■ REQUIRED ACTION:
Copy the lines below exactly. Start at the first and finish with the line containing "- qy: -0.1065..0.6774".

Content starts

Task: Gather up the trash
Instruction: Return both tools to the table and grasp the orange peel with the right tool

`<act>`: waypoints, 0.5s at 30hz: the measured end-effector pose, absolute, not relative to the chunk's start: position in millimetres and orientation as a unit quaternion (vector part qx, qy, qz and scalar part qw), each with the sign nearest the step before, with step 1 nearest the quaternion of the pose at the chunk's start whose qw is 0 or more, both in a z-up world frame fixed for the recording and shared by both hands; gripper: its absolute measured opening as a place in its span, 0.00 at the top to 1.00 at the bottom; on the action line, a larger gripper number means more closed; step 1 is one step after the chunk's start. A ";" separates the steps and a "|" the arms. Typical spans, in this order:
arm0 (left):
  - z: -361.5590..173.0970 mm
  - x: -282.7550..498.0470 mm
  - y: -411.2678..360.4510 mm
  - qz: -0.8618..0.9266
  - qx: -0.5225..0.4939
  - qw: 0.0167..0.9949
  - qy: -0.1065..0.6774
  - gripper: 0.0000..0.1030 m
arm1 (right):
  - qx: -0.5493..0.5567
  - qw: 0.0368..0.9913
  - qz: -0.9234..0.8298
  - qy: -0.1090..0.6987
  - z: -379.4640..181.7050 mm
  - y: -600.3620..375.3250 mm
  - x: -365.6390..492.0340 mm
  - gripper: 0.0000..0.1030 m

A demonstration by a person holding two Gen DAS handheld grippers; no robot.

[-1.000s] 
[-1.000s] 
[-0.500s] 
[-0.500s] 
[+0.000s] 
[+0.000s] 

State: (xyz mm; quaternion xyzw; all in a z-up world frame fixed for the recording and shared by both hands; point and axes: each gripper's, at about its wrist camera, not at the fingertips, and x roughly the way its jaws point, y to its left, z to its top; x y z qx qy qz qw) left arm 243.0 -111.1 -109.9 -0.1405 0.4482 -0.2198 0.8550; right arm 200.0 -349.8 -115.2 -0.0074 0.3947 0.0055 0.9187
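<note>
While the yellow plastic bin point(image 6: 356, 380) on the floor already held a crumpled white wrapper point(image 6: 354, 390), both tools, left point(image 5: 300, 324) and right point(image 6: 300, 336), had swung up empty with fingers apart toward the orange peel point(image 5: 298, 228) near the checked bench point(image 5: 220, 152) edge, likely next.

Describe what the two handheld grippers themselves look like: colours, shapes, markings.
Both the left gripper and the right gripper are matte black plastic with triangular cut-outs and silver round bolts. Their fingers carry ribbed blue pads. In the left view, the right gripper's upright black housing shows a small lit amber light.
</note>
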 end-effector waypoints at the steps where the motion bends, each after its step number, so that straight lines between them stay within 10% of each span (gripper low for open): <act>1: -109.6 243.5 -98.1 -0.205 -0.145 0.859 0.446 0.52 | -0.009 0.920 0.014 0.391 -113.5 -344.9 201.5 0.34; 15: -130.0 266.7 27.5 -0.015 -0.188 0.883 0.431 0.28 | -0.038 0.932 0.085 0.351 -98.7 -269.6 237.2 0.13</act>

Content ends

■ RESULT OF THIS TASK:
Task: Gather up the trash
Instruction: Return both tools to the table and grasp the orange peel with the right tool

`<act>`: waypoints, 0.5s at 30hz: the measured end-effector pose, absolute, not relative to the chunk's start: position in millimetres and orientation as a unit quaternion (vector part qx, qy, qz and scalar part qw), each with the sign nearest the step before, with step 1 nearest the quaternion of the pose at the chunk's start whose qw is 0 or more, both in a z-up world frame fixed for the recording and shared by both hands; gripper: its absolute measured opening as a place in its span, 0.00 at the top to 1.00 at the bottom; on the action line, a larger gripper number means more closed; step 1 is one step after the chunk's start. A ";" separates the steps and a "|" the arms. Typical spans, in this order:
arm0 (left):
  - z: -361.5590..173.0970 mm
  - x: -282.7550..498.0470 mm
  - y: -411.2678..360.4510 mm
  - qz: -0.8618..0.9266
  - qx: -0.5225..0.4939
  - qw: 0.0167..0.9949
  - qy: -0.1065..0.6774

At this point, the answer is complete.